The Shizuoka district court cleared Iwao Hakamada, 88, in a retrial of the murders of four people in the central Japanese region in 1966.
A Japanese man said to have spent the world's longest time on death row was acquitted of murder on Thursday, his legal team said, ending his family's search for justice after a wrongful conviction for crimes committed nearly 60 years ago.
The Shizuoka district court cleared Iwao Hakamada, 88, in a retrial of the murders of four people in the central Japanese region in 1966.
It was sweet to hear the words "not guilty" in the courtroom, said Hideko Hakamada, who has battled for decades to clear her younger brother's name.
"When I heard that, I was so moved and happy, I couldn't stop crying," she told a televised briefing.
Hakamada spent 45 years on death row before a court ordered his release and a retrial in 2014 amid doubts about the evidence on which his conviction was based.
The former boxer, who has lived with his sister since his release, had been accused of stabbing to death his former boss and family before burning down their home.
Though he briefly admitted to the killings, he retracted the confession and pleaded innocent during his trial, but was nevertheless sentenced to death in 1968, a penalty upheld by Japan's Supreme Court in 1980.
Norimichi Kumamoto, one of the Shizuoka court's three judges who had sentenced Hakamada to death, petitioned the Supreme Court for a retrial in 2008, but was rejected.

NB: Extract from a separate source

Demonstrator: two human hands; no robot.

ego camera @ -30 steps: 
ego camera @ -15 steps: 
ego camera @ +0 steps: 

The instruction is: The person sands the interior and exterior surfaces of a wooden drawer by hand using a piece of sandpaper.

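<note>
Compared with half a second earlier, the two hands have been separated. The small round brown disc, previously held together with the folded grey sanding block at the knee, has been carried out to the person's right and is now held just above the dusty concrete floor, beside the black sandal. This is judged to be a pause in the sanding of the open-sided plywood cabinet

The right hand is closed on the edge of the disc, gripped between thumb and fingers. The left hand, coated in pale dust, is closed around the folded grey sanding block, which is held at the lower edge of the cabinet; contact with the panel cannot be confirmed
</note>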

Hakamada's lawyers had argued that DNA tests on bloodstained clothing said to belong to their client showed the blood was not his.
Rights group Amnesty International hailed the exoneration as a "pivotal moment for justice" and urged Japan to scrap the death penalty.
"After enduring almost half a century of wrongful imprisonment and a further 10 years waiting for his retrial, this verdict is an important recognition of the profound injustice he endured for most of his life," Amnesty said.
"It ends an inspiring fight to clear his name," it added in a statement.
The government's top spokesperson, Chief Cabinet Secretary Yoshimasa Hayashi, declined comment on individual cases, but acknowledged the Shizuoka court's ruling.